# [Task statement]
Return the complete listing exactly as it reads, with each picture removed.

....

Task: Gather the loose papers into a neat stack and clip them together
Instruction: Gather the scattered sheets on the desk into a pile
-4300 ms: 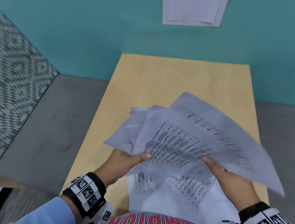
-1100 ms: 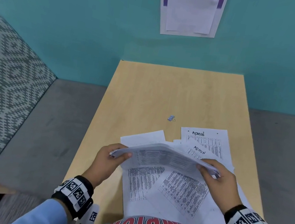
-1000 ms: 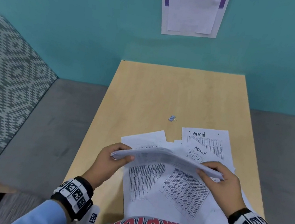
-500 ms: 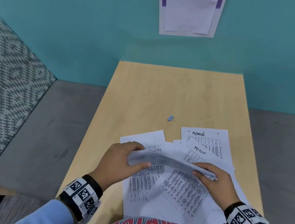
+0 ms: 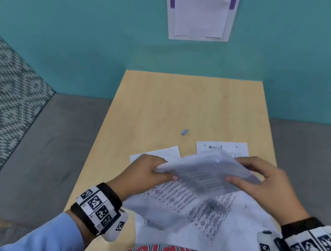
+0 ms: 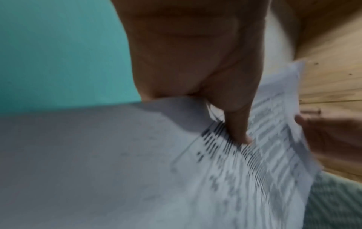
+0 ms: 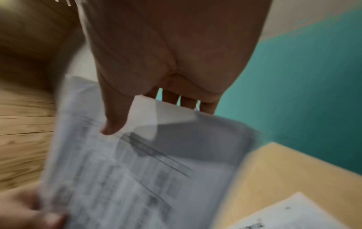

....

# [Exercise response]
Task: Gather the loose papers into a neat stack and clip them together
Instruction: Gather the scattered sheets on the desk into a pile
-4300 ms: 
-1100 ms: 
-1000 ms: 
-500 ms: 
+0 ms: 
+0 ms: 
+0 ms: 

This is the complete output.